EXERCISE DETAILS
Copy, from the data below, every line that has "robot" in it.

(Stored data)
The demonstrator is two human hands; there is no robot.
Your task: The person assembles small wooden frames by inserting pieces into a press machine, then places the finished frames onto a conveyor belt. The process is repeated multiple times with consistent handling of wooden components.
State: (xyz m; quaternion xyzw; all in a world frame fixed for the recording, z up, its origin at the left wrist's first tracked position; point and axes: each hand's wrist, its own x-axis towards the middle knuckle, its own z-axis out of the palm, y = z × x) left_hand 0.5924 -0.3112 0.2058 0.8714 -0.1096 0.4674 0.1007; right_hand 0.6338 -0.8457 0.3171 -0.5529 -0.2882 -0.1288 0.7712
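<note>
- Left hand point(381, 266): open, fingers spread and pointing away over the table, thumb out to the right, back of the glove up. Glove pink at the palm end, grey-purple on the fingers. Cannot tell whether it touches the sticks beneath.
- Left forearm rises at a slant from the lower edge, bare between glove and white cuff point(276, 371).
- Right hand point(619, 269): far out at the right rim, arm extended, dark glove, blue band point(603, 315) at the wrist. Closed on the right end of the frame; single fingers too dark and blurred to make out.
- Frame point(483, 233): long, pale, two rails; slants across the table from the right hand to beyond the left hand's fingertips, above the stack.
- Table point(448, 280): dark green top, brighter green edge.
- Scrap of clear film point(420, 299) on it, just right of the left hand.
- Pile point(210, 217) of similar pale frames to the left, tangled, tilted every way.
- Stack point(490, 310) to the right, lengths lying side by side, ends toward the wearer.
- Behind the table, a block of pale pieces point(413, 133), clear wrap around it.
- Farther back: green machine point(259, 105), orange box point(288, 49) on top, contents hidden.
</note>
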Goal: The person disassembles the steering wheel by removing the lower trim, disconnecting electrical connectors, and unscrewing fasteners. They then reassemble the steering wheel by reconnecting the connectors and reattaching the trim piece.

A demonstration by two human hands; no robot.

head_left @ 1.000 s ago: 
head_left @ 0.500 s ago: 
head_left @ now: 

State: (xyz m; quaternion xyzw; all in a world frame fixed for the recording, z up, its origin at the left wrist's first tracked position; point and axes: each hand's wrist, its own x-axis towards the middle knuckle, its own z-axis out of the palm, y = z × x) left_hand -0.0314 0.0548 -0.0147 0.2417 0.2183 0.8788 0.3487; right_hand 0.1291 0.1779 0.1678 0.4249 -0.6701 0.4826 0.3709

YOUR SOLUTION
The demonstrator is two human hands; there is no robot.
A demonstration by two human hands; no robot.

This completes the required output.